Locate the line that contains "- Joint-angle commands" in the entries below, then repeat it and every following line through the line that contains "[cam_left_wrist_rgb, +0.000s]", exactly, and no others.

-------- Input records

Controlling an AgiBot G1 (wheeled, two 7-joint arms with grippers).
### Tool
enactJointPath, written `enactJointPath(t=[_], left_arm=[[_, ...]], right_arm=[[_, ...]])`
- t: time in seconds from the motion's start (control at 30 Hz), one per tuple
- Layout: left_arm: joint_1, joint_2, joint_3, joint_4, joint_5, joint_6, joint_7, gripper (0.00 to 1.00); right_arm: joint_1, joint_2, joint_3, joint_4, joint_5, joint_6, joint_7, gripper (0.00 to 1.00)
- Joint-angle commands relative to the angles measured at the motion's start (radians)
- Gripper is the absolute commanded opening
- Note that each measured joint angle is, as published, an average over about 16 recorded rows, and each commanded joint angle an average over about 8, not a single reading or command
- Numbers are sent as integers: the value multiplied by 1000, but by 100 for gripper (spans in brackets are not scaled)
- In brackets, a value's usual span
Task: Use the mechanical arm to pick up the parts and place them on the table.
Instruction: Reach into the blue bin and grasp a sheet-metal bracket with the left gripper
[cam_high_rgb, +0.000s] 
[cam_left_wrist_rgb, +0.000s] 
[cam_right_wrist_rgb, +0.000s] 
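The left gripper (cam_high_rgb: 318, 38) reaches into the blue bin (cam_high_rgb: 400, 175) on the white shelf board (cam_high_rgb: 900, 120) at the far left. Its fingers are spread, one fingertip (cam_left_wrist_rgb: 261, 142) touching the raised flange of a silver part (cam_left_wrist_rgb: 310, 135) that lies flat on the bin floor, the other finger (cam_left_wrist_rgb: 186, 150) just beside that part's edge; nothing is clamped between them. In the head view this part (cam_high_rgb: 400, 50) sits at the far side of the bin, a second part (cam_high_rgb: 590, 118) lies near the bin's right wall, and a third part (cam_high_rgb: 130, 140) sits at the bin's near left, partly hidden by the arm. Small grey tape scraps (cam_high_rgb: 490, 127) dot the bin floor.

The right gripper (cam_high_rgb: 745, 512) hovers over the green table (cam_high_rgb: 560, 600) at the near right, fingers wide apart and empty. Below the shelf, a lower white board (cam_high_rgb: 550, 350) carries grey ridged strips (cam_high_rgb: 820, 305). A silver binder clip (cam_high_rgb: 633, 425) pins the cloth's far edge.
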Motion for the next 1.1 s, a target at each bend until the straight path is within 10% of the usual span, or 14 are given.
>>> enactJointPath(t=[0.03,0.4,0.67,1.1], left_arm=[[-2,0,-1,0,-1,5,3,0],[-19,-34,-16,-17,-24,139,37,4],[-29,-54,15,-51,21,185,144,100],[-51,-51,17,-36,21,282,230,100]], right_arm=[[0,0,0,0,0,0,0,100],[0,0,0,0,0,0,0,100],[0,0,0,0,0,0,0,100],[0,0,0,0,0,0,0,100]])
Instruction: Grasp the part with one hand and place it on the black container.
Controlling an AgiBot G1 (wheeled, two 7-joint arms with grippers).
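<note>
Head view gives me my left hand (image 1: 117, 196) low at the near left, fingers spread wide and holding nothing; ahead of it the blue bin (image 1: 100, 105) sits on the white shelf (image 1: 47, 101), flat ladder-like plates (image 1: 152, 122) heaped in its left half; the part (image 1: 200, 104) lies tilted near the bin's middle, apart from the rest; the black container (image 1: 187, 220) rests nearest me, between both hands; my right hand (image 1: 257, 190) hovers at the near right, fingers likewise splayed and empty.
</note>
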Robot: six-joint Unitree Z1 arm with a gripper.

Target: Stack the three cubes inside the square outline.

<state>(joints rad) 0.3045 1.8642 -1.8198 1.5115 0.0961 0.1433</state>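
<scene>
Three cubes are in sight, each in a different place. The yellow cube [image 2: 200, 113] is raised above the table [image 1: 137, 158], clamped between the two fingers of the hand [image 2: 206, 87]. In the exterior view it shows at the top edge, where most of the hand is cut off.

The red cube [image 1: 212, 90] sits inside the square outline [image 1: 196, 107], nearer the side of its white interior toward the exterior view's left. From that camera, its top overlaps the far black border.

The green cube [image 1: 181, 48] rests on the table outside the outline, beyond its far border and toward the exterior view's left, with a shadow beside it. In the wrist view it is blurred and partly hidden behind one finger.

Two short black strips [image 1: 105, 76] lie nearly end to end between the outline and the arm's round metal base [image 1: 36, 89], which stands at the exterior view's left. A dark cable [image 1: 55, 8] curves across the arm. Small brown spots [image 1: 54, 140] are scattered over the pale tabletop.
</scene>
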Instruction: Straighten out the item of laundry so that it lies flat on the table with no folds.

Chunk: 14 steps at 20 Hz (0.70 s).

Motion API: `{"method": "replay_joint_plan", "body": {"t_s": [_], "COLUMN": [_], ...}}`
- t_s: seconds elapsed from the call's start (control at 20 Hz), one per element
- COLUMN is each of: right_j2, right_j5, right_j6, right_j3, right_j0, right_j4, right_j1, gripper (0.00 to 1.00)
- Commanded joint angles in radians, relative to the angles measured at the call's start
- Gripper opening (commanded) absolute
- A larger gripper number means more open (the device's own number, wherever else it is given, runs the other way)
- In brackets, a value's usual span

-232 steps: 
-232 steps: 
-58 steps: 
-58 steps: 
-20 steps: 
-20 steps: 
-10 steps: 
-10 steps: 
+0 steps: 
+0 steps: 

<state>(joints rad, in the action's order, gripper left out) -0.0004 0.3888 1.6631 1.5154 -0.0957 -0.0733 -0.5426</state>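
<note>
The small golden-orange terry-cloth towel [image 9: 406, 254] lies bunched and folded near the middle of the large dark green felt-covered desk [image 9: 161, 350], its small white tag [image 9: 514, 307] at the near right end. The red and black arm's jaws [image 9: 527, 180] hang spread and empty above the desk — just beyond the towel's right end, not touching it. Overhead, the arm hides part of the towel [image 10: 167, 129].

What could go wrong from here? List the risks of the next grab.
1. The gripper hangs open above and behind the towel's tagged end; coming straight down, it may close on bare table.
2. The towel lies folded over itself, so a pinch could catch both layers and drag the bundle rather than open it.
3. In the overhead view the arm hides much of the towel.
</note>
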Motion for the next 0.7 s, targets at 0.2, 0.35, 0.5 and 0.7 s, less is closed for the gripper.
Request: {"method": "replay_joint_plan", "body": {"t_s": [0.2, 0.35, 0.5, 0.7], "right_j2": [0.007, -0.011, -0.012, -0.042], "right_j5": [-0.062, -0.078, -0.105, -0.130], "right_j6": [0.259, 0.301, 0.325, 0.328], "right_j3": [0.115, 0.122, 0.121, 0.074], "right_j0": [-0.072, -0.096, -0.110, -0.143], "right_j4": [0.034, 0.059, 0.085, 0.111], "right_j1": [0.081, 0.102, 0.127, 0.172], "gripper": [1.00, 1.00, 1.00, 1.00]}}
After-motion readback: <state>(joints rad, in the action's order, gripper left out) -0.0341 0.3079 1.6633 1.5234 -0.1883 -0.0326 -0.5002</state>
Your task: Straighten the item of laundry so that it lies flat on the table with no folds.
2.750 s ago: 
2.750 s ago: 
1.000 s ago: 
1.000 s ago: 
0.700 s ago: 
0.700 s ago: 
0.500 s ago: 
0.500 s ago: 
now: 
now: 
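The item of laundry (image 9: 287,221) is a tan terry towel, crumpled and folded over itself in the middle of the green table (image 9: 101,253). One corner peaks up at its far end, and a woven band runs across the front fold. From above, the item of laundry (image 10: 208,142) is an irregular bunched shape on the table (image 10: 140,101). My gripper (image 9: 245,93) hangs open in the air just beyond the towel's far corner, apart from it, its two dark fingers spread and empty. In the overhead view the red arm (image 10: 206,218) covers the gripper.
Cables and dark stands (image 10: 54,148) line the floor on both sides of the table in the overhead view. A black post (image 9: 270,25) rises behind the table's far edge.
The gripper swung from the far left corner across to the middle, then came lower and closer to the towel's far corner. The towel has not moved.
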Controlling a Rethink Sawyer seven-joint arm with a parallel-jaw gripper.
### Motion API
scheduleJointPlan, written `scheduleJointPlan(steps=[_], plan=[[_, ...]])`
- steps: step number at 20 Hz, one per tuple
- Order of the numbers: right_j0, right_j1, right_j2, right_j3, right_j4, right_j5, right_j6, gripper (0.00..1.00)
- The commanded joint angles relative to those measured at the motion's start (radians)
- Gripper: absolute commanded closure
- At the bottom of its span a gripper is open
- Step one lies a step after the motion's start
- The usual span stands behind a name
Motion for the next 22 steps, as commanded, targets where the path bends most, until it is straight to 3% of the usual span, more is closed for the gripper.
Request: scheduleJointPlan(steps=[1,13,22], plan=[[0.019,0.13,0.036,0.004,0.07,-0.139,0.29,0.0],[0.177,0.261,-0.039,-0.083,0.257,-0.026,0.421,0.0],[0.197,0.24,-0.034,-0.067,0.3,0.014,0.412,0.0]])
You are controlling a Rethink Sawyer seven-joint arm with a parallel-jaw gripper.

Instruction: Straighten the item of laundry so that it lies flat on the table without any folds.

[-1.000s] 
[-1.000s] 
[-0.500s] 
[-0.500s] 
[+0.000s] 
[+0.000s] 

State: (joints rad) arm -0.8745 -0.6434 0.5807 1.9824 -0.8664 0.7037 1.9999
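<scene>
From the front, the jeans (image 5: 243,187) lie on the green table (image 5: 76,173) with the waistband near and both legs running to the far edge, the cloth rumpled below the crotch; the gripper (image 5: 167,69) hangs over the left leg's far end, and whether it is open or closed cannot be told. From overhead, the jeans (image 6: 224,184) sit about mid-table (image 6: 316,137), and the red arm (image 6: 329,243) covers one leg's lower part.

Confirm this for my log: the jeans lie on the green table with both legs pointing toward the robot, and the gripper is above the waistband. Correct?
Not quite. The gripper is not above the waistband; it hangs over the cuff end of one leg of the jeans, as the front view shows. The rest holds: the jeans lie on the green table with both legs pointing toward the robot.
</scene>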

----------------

> [Response for this exercise]
- Joint-angle commands relative to the angles measured at the motion's start (radians)
- Gripper is the absolute commanded opening
- Note that each measured joint angle is, as published, an average over about 16 recorded rows, and each commanded joint angle an average over about 8, not a single reading or command
- Numbers are sent as integers: the value multiplied by 1000, but by 100 for gripper (spans in brackets are not scaled)
- In brackets, a value's usual span
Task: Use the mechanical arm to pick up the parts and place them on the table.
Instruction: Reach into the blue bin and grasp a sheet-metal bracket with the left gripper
[cam_high_rgb, +0.000s] 
[cam_left_wrist_rgb, +0.000s] 

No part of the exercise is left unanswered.